Gardner was the 19th governor and served two terms from 1985 to 1993. He was known for championing education, the environment and social and health services.
KIRO 7 Eyewitness News reporter Graham Johnson spoke with Ron Dotzauer, who was a long-time friend of Gardner and his campaign manager during Gardner’s first run for governor.
“He was a very, very humble guy who came from enormous wealth, who cared passionately about people and solving problems, and he gave his whole life to that,” Dotzauer said.
Gov. Jay Inslee released a statement Saturday on the passing of Gardner:
“ Booth Gardner was one of the great leaders of our state. He served us all with the highest standards and with never-ending humanity.”
Former Gov. Chris Gregoire assessed Gardner’s political legacy and also released a statement:
“Gov. Gardner was a progressive visionary ahead of his time. His leadership helped give us environmental and land-use laws that shaped the successful Washington of today, and he championed gay rights and basic health care access for the poor long before they were popular.”
Sen. Patty Murray released a statement on the passing of Gardner:
"I am deeply saddened today by the passing of Booth Gardner. Booth was a leader of tremendous compassion, dignity, and bravery whose service to our state will live on far into the future. He was generous in sharing his wisdom and his time, and I will never forget the lessons he taught me when I was just beginning my political career in Olympia many years ago.
I learned so much from Booth because he was a man that led by example. He demonstrated that governing is about the people you serve - and serve with - by learning everyone's name, what issues they cared deeply about, and by taking the time to work with anyone who shared his desire to make Washington state a better place to live. Booth also showed that compromise and compassion were not competing ideals by being pragmatic when he needed be, but by always working to protect the needs of the most vulnerable.
Booth's imprint on our state will long be seen in our classrooms and the many open spaces he fought to protect. Up until the very end of his life, Booth remained a fighter for the issues he cared most about -- those of us who knew him couldn't have imagined it any other way. My thoughts and prayers are with his family today. I will miss Booth."
Mayor Mike McGinn's also issued a statement on the passing of Gardner:
"Booth Gardner was a compassionate and thoughtful man. His strong values of fairness and equality led him in his decades-long work to improve our health care and education systems. Washington State is a better place because of his leadership. Our thoughts are with his family and friends."
Executive Dow Constantine also released a statement on the passing of Gardner:
“Washington state has lost a great leader, and its people have lost a great friend with the passing of Governor Booth Gardner.
Gov.
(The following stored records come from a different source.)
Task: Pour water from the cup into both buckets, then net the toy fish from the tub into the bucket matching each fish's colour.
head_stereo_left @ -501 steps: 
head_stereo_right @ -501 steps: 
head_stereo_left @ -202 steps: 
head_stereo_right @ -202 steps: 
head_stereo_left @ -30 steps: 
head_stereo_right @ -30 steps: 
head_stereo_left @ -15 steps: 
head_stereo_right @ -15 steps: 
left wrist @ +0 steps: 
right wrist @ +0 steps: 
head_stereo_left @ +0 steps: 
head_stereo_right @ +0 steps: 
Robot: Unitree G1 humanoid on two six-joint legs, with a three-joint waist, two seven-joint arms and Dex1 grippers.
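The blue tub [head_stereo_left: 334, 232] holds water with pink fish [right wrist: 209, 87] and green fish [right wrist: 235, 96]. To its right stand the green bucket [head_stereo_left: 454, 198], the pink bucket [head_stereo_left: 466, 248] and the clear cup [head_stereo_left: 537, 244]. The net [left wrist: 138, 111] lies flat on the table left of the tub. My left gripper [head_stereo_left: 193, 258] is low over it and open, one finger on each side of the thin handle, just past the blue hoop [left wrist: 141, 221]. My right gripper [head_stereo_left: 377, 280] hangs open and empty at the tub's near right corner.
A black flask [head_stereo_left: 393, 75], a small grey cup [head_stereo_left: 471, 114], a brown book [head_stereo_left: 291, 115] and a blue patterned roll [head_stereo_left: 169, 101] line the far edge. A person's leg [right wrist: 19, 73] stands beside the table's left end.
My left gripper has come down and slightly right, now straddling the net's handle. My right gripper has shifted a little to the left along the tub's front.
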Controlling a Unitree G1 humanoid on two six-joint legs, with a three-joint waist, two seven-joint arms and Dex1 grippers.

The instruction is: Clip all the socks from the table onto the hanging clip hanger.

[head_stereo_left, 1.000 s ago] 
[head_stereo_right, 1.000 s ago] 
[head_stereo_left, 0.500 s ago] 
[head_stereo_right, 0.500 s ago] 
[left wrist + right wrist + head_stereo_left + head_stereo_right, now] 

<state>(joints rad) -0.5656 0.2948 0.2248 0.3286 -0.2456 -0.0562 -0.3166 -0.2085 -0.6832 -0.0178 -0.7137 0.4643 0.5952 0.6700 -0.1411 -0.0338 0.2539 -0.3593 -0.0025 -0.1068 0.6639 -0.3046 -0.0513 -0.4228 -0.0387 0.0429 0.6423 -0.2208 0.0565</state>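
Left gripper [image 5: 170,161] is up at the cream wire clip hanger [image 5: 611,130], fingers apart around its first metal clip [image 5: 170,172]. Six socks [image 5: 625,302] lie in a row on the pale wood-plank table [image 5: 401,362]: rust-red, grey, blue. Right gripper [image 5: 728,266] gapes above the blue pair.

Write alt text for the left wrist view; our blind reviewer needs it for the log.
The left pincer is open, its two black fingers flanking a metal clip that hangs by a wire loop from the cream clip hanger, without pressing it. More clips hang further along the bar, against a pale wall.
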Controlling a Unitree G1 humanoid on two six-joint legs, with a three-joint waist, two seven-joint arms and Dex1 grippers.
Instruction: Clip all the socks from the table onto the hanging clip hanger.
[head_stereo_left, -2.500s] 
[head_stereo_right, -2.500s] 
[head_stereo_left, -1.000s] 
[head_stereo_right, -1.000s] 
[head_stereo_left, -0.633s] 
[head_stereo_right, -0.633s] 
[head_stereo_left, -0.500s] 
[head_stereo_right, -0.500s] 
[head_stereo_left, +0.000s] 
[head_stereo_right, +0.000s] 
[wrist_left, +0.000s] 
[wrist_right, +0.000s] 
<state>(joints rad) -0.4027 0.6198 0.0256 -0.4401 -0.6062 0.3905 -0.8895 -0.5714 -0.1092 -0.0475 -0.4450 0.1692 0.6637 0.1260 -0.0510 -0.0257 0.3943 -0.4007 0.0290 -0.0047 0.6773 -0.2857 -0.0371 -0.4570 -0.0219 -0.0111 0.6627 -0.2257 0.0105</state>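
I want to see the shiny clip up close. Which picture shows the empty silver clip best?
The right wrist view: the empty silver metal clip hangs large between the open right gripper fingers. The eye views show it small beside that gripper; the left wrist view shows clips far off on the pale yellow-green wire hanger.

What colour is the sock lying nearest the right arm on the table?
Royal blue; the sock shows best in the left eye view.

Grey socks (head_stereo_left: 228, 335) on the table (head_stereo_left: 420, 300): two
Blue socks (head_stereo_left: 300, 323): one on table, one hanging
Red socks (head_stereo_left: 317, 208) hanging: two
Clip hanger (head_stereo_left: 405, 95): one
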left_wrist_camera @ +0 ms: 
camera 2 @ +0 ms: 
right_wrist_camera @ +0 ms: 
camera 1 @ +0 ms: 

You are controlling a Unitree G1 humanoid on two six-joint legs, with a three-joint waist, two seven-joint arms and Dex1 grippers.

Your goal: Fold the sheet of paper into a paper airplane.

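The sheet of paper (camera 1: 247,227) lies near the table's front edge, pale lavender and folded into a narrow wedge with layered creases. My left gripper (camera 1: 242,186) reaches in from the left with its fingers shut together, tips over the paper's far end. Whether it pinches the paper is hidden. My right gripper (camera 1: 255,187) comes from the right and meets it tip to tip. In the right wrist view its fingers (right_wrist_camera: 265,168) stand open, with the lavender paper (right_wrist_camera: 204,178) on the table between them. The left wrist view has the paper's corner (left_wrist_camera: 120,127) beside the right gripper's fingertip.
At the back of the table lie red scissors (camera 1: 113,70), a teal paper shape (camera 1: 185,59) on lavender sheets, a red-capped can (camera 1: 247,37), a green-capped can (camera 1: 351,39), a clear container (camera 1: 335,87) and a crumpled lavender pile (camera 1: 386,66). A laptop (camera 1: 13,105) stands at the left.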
Gardner was known as a man who could talk to anyone, because he treated everyone the same way—like a fellow human being.
His two terms in office are best remembered for the major steps forward our state took in how we educate our children, how we protect the environment, and how we care for the less fortunate in our society.
Booth was that rare political leader who was liked by both his allies and his adversaries. He will be greatly missed.”
Gardner also led the way in 2008 for the “Death with Dignity" law, which legalized assisted suicide in Washington for the terminally ill.
A documentary film told the story of Gardner’s fight to legalize assisted suicide. It's called the "Last Campaign," and was nominated for an Academy Award in 2010.